What you are asked to do: Both the line below containing "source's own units" and the line containing "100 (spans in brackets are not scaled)", along with every line between them, should be repeated exactly; no other line belongs in the answer.

== Data for the task

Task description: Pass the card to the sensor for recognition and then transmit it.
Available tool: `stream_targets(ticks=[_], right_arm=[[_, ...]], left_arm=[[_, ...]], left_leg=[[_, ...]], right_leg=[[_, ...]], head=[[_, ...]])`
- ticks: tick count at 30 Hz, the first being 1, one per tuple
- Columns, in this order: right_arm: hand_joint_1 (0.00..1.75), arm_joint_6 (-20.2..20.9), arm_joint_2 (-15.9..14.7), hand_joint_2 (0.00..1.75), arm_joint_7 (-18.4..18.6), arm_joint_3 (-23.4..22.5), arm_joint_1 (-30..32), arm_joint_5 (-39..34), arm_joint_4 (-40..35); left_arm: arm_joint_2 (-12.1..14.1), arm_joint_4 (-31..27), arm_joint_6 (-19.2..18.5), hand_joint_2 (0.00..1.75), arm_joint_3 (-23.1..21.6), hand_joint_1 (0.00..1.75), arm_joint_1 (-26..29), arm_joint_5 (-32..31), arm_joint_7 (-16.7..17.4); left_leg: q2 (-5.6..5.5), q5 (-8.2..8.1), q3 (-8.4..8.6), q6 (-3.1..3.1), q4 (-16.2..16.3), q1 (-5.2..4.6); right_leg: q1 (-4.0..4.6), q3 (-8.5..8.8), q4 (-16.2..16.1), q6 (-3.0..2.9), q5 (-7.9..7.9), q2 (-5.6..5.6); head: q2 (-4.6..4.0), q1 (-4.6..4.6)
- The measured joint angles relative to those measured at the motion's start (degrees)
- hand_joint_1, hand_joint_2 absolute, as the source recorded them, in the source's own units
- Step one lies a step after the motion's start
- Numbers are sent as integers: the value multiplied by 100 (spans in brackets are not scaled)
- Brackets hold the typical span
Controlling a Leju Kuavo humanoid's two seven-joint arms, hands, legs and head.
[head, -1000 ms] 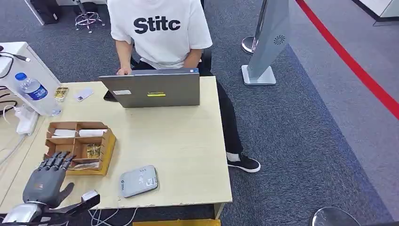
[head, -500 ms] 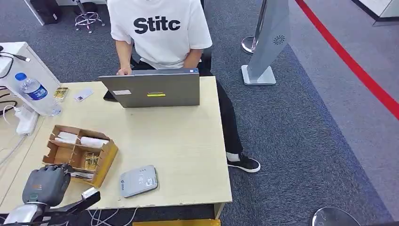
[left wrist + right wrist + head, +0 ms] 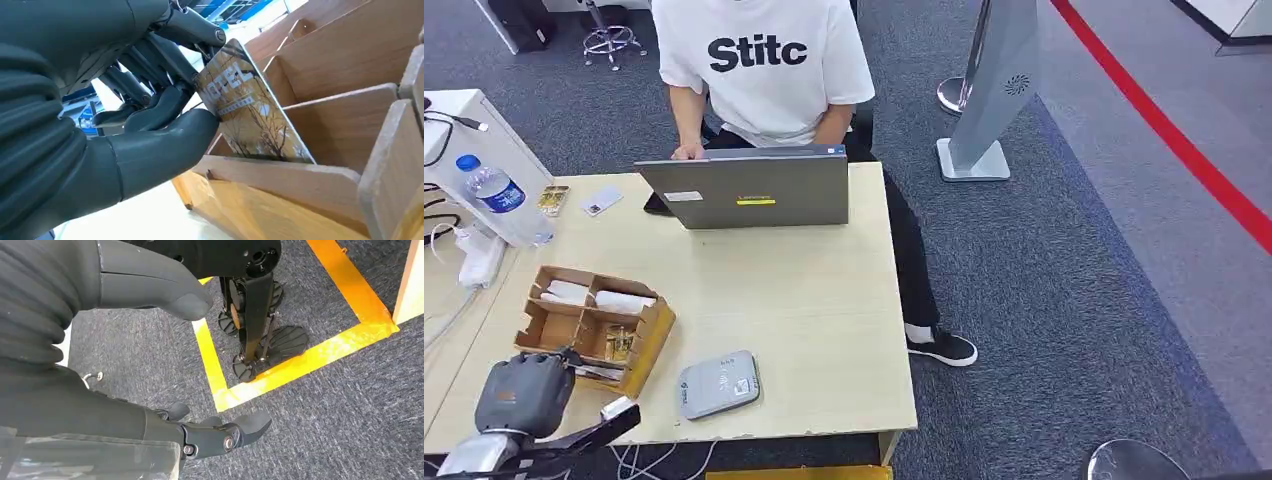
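Observation:
My left hand [image 3: 524, 393] sits at the near end of a wooden compartment box [image 3: 652, 335] on the table's front left. In the left wrist view the thumb and fingers of that hand [image 3: 75, 125] pinch a gold hotel card [image 3: 250, 115]. The card stands tilted, its lower edge still inside a compartment of the box [image 3: 325, 60]. The grey card sensor [image 3: 717, 384] lies flat just right of the box, near the front edge. My right hand [image 3: 90, 410] hangs over the carpet with thumb and fingers apart, holding nothing.
A person in a white shirt [image 3: 764, 60] sits behind a grey laptop [image 3: 754, 188] at the far edge of the table [image 3: 824, 320]. A water bottle [image 3: 499, 195], a phone [image 3: 601, 201] and cables lie at the far left. A sign stand [image 3: 994, 90] stands on the carpet to the right.
My left hand's fingers, stretched over the box a second ago, have curled in at its near compartment. The box has turned and slid slightly on the table.

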Motion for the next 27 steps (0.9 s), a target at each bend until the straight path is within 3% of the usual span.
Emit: stream_targets(ticks=[9, 13, 22, 27], right_arm=[[0, 0, 0, 175, -22, 4, 0, 57, 0], [0, -2, 0, 175, -57, 4, -1, 59, 0], [0, 0, 0, 175, -107, 4, -15, 96, 0], [0, -9, 0, 175, -94, 22, -24, 173, 0]], left_arm=[[-186, 212, 475, 175, 41, 175, -120, -46, 48], [-201, 83, 1064, 175, 268, 175, -161, 148, 103], [-85, -247, 1042, 175, 1004, 175, -745, 831, -20], [-74, 31, 579, 175, 1161, 175, -1263, 1060, 77]], left_leg=[[1, 0, 0, 0, 0, 0], [1, 0, -1, 0, 0, 2], [-1, 8, 0, -8, -1, 6], [-7, 10, -1, -9, -1, 5]], right_leg=[[0, -1, 0, 0, 0, 0], [1, -3, 0, 0, 0, 1], [5, -1, 1, -3, 2, -1], [5, 1, 1, -3, 2, -7]], head=[[0, 0], [0, 0], [0, 0], [2, 2]])
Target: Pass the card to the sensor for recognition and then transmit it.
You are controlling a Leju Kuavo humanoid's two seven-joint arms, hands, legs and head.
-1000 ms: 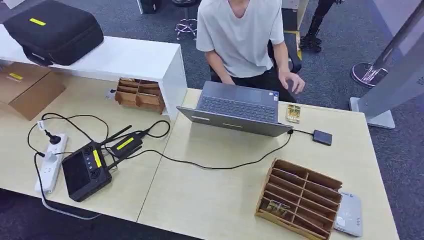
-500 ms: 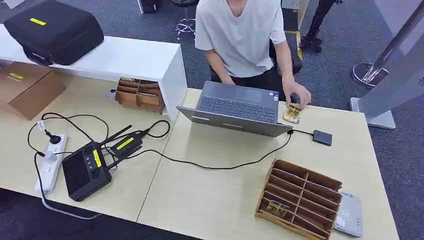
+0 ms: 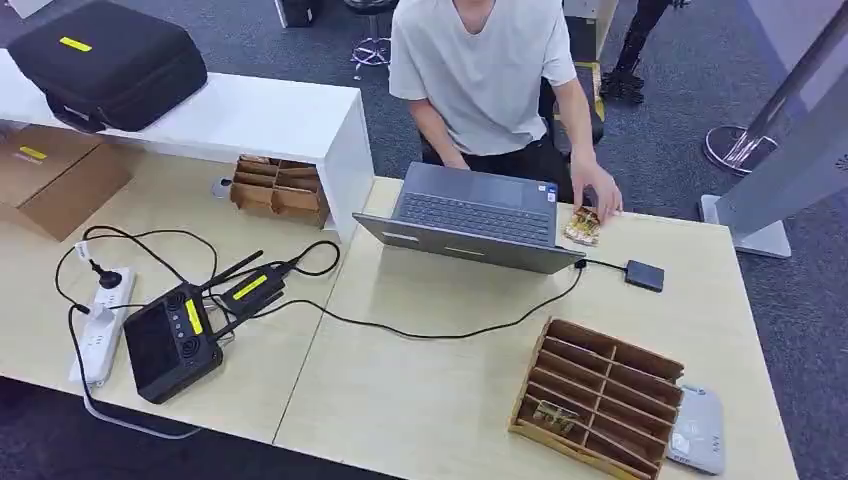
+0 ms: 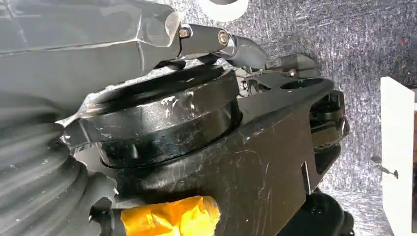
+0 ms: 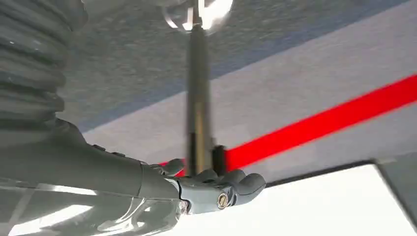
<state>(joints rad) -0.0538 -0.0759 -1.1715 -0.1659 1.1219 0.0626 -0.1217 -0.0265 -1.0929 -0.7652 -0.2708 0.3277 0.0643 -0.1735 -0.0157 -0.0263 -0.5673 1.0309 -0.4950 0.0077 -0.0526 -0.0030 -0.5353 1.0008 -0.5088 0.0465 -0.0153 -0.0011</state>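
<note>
A patterned card (image 3: pixel 553 412) lies in a front slot of the wooden slotted rack (image 3: pixel 600 395) at the table's near right. A second patterned card (image 3: pixel 582 227) lies to the right of the laptop (image 3: pixel 478 213), and a seated person's hand (image 3: pixel 598 197) touches it. A small black box (image 3: pixel 645 274) sits on the table, wired towards the laptop. My left hand (image 4: pixel 236 44) hangs by my body holding nothing. My right hand (image 5: pixel 221 189) hangs over the floor, fingers loose and empty.
A white flat device (image 3: pixel 697 430) lies right of the rack at the table edge. A black controller (image 3: pixel 172 340), a power strip (image 3: pixel 103 322) and cables cover the left table. A white shelf (image 3: pixel 250 115), a cardboard box (image 3: pixel 50 175) and a smaller wooden rack (image 3: pixel 280 188) stand behind.
The person's hand came down from above the laptop's right side onto the card beside it and has nudged the card slightly. My hands have not entered the head view.
</note>
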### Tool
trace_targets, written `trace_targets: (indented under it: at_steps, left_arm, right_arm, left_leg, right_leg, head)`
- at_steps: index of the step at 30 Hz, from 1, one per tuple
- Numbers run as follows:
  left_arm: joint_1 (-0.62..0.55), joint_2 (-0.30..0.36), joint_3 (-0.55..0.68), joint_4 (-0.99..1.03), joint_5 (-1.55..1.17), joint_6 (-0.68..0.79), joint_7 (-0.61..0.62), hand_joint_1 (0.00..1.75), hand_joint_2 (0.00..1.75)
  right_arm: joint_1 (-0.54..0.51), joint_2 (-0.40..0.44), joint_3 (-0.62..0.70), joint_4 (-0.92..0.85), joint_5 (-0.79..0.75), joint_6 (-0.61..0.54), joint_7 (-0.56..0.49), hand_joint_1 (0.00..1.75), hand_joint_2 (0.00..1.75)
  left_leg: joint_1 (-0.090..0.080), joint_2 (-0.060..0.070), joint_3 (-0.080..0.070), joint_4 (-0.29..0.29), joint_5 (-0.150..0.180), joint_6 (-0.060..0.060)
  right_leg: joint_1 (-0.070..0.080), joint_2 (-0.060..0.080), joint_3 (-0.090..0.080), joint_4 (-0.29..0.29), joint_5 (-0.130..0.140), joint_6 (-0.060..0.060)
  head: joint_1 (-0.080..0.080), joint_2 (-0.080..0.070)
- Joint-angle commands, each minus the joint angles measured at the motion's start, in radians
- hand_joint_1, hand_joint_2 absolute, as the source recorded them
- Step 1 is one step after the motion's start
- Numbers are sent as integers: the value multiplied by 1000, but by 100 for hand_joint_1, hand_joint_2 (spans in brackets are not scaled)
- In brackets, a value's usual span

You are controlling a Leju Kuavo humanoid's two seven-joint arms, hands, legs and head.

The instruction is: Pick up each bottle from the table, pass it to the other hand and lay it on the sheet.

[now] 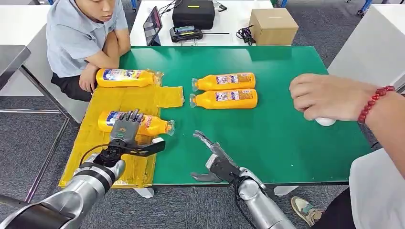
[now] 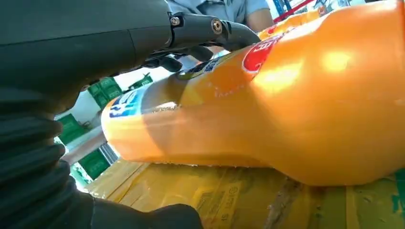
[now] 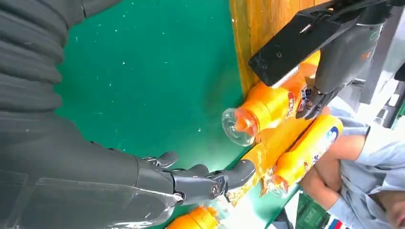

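Nearest the camera, the robot's right hand (image 1: 210, 160) hovers over the green table (image 1: 286, 143) near its front edge, fingers spread and holding nothing. To its left, the left hand (image 1: 125, 131) rests with its fingers draped over a orange bottle (image 1: 154, 125) lying on its side on the yellow sheet (image 1: 124, 98), cap pointing toward the table's middle; the grip looks wrapped around it. Releasing well probably means opening the fingers and lifting straight up so the bottle does not roll. Farther back, a second bottle (image 1: 125, 77) lies on the sheet beside a seated person's hand (image 1: 88, 78). Two waiting bottles (image 1: 224, 90) lie side by side on the green.
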Motion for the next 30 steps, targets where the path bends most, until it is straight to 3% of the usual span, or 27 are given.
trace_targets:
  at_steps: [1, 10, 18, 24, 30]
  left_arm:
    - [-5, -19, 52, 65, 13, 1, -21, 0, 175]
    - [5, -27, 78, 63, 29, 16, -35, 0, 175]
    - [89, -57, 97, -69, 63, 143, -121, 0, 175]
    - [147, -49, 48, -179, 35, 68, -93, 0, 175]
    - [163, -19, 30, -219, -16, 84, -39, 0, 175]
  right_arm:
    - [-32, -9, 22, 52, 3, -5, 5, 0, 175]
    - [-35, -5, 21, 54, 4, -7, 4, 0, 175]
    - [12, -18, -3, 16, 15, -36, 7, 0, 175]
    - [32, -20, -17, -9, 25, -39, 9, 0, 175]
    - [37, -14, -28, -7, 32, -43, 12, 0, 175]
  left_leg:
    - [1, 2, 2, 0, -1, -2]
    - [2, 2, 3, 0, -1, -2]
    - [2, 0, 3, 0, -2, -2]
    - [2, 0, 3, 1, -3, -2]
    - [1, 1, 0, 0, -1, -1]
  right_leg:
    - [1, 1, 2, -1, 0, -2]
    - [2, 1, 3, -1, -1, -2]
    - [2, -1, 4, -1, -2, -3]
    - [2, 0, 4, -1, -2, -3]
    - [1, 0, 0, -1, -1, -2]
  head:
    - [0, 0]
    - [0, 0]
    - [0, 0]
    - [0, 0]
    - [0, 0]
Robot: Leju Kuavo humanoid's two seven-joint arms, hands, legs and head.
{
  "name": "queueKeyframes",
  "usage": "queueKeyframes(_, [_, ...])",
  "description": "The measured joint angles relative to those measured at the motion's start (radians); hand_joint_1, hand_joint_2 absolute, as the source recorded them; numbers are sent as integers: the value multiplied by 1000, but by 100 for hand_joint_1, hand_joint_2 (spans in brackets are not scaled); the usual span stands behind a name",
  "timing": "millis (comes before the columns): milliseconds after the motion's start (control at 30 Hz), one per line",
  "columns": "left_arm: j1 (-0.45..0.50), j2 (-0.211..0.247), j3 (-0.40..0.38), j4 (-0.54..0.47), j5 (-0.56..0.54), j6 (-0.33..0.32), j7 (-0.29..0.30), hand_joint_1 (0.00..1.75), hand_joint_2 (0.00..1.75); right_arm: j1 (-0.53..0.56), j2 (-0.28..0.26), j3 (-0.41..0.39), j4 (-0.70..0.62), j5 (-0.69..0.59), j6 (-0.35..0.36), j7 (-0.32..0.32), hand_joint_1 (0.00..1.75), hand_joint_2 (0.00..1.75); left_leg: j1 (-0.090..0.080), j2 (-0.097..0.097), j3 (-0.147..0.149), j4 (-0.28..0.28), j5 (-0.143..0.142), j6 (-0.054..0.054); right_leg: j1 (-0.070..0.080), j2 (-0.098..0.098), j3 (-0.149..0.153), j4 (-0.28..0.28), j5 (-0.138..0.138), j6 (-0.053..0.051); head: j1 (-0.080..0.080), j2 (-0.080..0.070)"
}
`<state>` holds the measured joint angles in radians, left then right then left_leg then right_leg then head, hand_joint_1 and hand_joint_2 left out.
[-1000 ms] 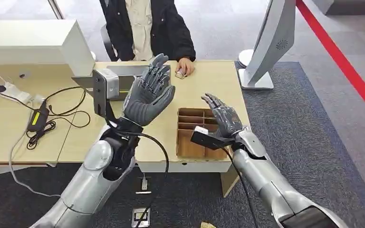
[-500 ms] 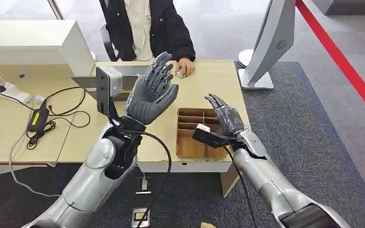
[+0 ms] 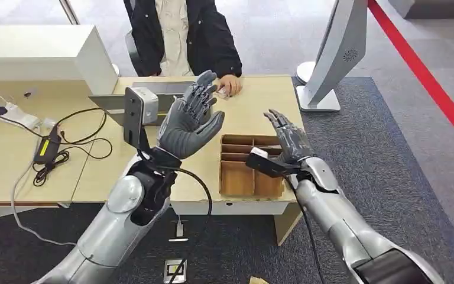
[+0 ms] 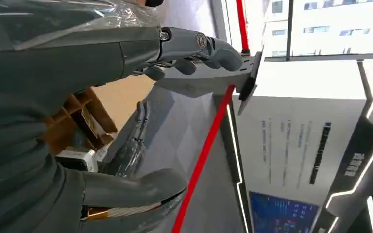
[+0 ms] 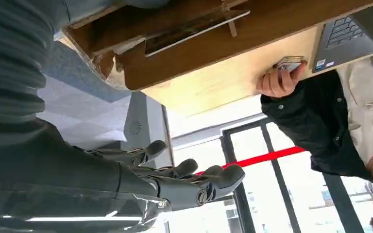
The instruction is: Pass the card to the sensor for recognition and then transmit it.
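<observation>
My left hand (image 3: 189,121) is raised above the table in front of the laptop (image 3: 153,94), palm up, fingers spread, holding nothing. In its wrist view the left hand (image 4: 126,58) has straight fingers (image 4: 199,46) and a free thumb. My right hand (image 3: 287,137) hovers open over the right side of a cardboard divider box (image 3: 236,177). Nothing is in the right hand (image 5: 165,179) in its wrist view either. A thin flat pale piece (image 5: 194,29), possibly the card, lies in the divider box (image 5: 141,53). A person's hand (image 3: 230,84) across the table holds a small object (image 5: 289,63).
A person in a dark jacket (image 3: 183,35) sits behind the table. A white box (image 3: 41,56) stands at the back left, with cables and an adapter (image 3: 47,148) in front of it. A white stand (image 3: 331,59) rises at the table's right end. A red line (image 3: 425,77) crosses the floor.
My right hand has moved right and a little forward over the box. My left hand has shifted slightly right and forward. The person's hand has barely moved.
</observation>
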<state>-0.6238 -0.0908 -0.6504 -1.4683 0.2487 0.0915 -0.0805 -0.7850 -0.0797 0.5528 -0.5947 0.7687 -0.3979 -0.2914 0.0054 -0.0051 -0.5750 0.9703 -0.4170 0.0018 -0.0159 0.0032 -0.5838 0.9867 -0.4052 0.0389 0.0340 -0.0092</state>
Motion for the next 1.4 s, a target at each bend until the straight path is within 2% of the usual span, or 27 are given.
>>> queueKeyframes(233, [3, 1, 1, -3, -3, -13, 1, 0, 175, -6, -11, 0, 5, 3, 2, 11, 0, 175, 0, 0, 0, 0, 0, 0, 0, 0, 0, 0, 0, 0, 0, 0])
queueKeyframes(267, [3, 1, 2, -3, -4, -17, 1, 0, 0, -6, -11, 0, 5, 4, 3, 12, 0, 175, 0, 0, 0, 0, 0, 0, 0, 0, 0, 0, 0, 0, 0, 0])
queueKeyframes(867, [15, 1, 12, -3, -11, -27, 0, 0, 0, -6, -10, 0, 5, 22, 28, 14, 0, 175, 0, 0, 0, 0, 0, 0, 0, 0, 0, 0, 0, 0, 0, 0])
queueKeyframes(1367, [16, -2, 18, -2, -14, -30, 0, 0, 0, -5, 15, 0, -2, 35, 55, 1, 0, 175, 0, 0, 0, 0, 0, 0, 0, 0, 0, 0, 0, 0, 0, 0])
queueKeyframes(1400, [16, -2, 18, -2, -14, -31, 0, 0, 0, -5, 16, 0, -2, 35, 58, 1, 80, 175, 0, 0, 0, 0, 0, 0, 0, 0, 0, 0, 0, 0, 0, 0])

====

Expected answer:
- hand_joint_1, hand_joint_2 absolute, as the source recorded them, in the source's own units
- Step one lies a step after the motion's start
- Numbers are sent as integers: the value multiplied by 100 (spans in brackets are not scaled)

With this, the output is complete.